After a breakfast of croissant, egg, coffee, and a glob of sweet milk from a can, I headed out to the Tana ATM (I have a Mastercard-branded CIRRUS card and can only access my account at one specific banking chain in Madagascar) and then to buy a stamp.

Not a postage stamp. No, it's one of those rubber stamps. But here in Madagascar, rubber stamps are handmade and purchased on-the-spot at small tables that stamp-makers have set up on the street. There's a group of them at the bottom of the giant stairs that lead up the cliff from the commercial downtown up to the residential and embassy neighborhood I was staying in.

I chose a stamp-guy at random, picked a sample design, and handed him my words to add to the stamp. I had a few orders to fill for my souvenir program. He had me spell out the words carefully on paper. No point in spelling a new stamp wrong!

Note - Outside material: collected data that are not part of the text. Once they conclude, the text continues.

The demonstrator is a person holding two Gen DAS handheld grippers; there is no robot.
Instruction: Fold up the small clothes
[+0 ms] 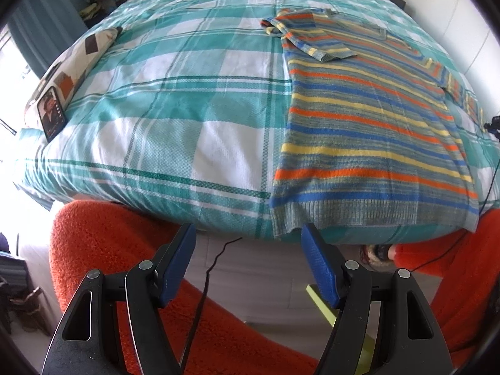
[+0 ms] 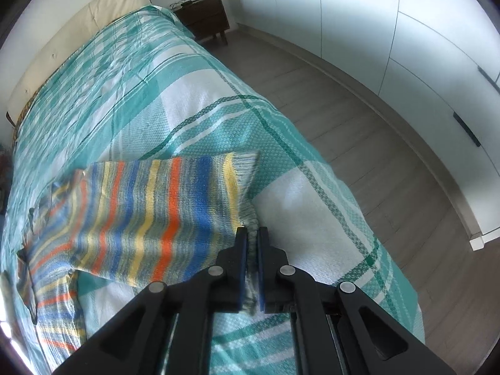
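Observation:
A striped knit sweater (image 1: 368, 118) in orange, blue, yellow and grey lies flat on the teal plaid bedspread (image 1: 175, 100), hem at the near bed edge, one sleeve (image 1: 312, 39) folded across its chest. My left gripper (image 1: 248, 234) is open and empty, just off the bed edge, left of the hem corner. My right gripper (image 2: 252, 232) is shut on the cuff of the other sleeve (image 2: 162, 206) and holds it lifted above the bedspread (image 2: 200, 100) near the bed's right side.
A phone (image 1: 51, 114) leans on a patterned pillow (image 1: 78, 59) at the bed's left edge. Orange fleece (image 1: 103, 250) and a black cable (image 1: 203, 287) are below the left gripper. A dark nightstand (image 2: 204, 17), wood floor (image 2: 359, 131) and white wardrobe doors (image 2: 406, 31) lie right of the bed.

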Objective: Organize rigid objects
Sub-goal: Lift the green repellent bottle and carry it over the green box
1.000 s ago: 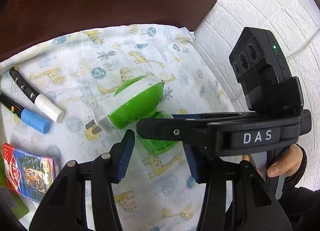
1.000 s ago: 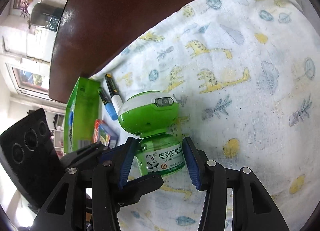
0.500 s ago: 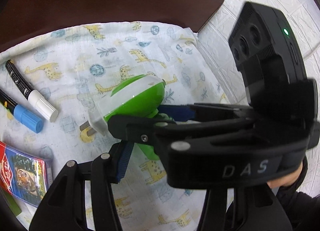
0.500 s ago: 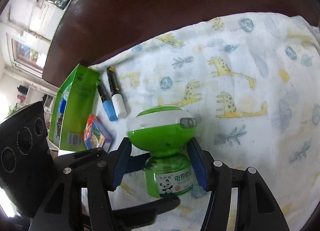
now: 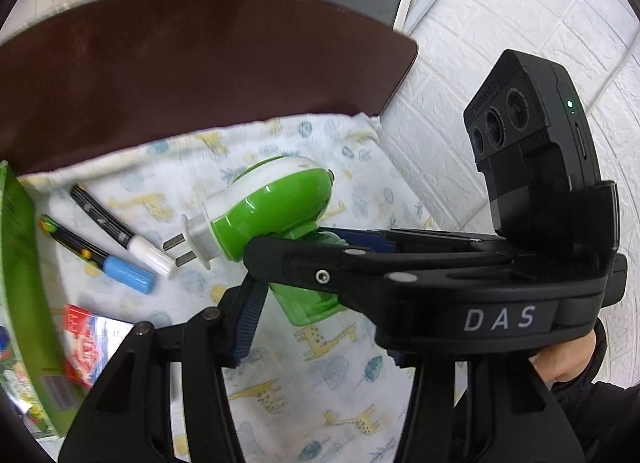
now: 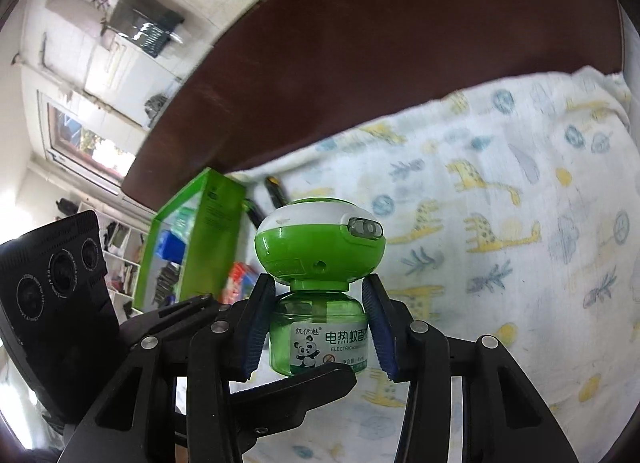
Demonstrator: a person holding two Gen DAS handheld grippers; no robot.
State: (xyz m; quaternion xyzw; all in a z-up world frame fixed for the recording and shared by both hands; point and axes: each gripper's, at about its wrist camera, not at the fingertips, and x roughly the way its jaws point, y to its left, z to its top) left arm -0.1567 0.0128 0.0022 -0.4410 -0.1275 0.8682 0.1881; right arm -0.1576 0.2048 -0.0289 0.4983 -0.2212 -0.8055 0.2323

The stamp-guy took the sample design of a lemur and chameleon, stamped it on a thin piece of rubber, drew a circle around it with a compass, then went to work with a bare razor blade.

His dexterity amazed me. He carved tiny hairs on the lemur and little back-ridges on the chameleon. But what also amazed me was the fact that he used his trousers as a cutting board. Noooo! But he didn't hurt himself. I noticed a few slices in his pants but he didn't cut anything but the rubber mat this time.

And when he was done, he used rubber cement to glue the rubber and a corresponding wooden pedestal that I'd picked out. Amazing.

And bargain-priced at $2.58.

I was pretty pleased with my souvenir-shopping score until my friend Peter innocently asked if I'd seen any lemur lamps.

No, I had not. And now I wanted one.


  1. Wow. Thanks for posting the photos. Very impressive, especially the lettering. He needs a mail order business.